70 milliards pour les projets d’excellence – Le programme des investissements d’avenir (PIA) impulsé par l’Etat en 2010 a été largement évoqué puisque les 2/3 de ces investissements seront consacrés à l’enseignement supérieur, la recherche et l’innovation. « Ce sont 35 milliards d’euros, soit près de 70 milliards si on compte sur l’abondement, pour le même montant, du privé, qui seront injectés dans des projets d’excellence dans les territoires entre 2011 et 2014 » a rappelé Catherine Mayenobe, directrice de la programmation investissements d’avenir à la CDC.
« Sur ces 35 milliards, 19 vont à l’enseignement supérieur et à la recherche » a-t-elle précisé.
Des dispositifs nouveaux sont en voie de création dans les territoires, comme les Sociétés d’accélération du transfert de technologie (SATT), les plates-formes mutualisées d’innovation, ou les fonds d’amorçage.
« Les modalités d’interventions des régions dans ce domaine sont nombreuses » a tenu à rappeler Laurent Beauvais, président de la Commission Enseignement supérieur, recherche et innovation à l’Association des régions de France (ARF), qui a estimé à « un milliard d’euros le montant apporté par les régions, soit plus que la dotation de certaines agences nationales. Les régions interviennent dans l’entretien ou la construction des bâtiments, les équipements scientifiques, les formations supérieures, les ressources humaines à travers les allocations de recherche, les conditions de vie des étudiants, etc. ».
Une contractualisation Etat-régions-universités – Dénonçant le « mille-feuille illisible des dispositifs dans le domaine de la recherche », Laurent Beauvais a aussi dénoncé les « interventions directes de l’Etat dans ce domaine, qui balayent les contrats de projets Etat-régions ». C’est pourquoi, il a préconisé « des contractualisations Etat-région-université ».

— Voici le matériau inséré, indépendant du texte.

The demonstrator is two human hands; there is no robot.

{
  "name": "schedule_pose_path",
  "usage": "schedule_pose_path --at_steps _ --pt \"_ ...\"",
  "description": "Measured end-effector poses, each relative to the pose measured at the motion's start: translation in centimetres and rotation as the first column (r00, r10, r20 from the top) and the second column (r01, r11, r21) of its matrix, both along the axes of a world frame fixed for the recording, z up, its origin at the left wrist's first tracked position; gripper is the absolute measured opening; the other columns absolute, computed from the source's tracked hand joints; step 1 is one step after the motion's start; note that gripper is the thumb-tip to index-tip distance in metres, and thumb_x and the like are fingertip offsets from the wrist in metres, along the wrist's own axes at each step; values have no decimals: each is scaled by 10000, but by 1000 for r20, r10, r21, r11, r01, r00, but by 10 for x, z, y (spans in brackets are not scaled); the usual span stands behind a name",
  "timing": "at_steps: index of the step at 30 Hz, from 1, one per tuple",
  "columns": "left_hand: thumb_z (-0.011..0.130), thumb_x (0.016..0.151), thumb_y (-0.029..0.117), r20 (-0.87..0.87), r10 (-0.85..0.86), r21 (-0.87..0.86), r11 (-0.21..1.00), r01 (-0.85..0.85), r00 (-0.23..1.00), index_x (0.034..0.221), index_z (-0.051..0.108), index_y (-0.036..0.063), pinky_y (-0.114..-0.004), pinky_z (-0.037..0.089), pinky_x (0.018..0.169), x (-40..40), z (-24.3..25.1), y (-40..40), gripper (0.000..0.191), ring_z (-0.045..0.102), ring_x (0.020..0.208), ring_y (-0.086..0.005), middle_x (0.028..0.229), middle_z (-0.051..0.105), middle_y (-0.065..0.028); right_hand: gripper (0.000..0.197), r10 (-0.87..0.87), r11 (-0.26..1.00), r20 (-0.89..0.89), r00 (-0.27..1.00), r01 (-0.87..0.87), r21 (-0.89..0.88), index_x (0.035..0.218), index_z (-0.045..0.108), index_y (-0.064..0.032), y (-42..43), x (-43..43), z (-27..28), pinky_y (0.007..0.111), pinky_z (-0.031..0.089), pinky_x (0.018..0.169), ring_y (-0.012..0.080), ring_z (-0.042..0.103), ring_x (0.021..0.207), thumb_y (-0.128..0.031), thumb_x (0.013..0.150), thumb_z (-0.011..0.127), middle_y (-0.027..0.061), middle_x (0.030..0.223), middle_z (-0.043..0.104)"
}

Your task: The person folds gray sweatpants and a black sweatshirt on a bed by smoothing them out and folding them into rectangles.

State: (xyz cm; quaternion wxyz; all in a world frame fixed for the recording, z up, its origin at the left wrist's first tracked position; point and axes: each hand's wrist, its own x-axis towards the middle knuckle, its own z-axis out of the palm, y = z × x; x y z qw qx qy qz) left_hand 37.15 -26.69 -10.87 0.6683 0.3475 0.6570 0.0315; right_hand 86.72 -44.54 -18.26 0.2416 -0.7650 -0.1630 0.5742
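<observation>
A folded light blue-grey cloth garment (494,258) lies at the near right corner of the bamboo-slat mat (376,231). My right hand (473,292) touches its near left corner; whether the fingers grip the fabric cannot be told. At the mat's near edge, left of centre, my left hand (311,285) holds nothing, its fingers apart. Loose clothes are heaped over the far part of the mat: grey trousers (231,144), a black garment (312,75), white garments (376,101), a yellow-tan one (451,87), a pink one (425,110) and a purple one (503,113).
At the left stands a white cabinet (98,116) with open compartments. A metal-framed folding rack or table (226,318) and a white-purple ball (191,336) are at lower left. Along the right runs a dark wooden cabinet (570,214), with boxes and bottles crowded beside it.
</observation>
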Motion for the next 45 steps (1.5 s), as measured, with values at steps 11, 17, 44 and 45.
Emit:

Enfin, répondant à Valérie Malnati, directrice adjointe du Pôle territorial au Commissariat général à l’investissement, qui a souligné que le PIA « n’est pas un outil d’aménagement du territoire car il n’est pas dans une logique de compensation ou de péréquation des projets, mais dans un souci de faire émerger les meilleurs », Laurent Beauvais a regretté « le manque d’indicateurs de ces investissements d’avenir et de leur impact sur les territoires ».